_Data shown:_
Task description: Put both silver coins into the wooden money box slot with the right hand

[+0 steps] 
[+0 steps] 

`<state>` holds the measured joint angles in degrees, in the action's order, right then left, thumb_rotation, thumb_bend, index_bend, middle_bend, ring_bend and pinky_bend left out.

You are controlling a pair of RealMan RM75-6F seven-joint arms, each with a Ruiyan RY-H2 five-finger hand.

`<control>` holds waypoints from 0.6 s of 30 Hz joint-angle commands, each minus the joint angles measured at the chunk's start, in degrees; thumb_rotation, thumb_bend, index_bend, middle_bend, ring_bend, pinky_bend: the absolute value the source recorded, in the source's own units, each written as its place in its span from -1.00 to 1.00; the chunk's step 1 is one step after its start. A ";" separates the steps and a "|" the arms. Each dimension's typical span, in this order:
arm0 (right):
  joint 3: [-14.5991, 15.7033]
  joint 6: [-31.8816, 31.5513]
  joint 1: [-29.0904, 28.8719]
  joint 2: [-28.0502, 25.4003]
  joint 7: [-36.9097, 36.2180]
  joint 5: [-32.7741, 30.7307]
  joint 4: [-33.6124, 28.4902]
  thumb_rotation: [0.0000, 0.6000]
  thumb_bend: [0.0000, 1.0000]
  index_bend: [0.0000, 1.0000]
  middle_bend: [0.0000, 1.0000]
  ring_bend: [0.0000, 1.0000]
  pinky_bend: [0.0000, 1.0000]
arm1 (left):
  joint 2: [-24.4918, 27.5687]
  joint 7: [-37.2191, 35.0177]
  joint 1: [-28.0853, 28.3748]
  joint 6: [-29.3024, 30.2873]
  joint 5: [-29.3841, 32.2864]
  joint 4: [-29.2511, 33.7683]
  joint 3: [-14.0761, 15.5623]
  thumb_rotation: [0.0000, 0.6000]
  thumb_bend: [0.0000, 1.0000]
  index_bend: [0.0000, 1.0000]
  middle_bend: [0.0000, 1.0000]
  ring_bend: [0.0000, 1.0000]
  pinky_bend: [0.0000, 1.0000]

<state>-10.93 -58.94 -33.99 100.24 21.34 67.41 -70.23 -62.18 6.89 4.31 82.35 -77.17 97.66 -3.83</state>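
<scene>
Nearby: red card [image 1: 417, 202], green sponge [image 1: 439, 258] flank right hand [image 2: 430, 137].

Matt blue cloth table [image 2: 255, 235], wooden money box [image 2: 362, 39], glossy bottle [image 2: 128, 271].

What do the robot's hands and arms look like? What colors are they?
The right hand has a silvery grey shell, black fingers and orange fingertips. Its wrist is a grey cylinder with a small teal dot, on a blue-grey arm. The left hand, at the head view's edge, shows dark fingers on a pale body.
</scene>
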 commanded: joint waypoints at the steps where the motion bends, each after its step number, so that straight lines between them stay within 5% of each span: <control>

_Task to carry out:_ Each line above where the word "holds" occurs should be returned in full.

_Your response:_
`<state>` holds the measured joint angles in degrees, in the action's order, right then left, thumb_rotation, thumb_bend, index_bend, middle_bend, ring_bend and pinky_bend left out.
`<control>` holds waypoints from 0.6 s of 30 Hz joint-angle commands, each minus the joint angles measured at the chunk's start, in degrees; thumb_rotation, thumb_bend, index_bend, middle_bend, ring_bend, pinky_bend: the absolute value the source recorded, in the source's own units, each written as its place in its span from -1.00 to 1.00; the chunk's step 1 is one step after its start. A ";" separates the steps and a "|" the arms. Each dimension's typical span, in this order:

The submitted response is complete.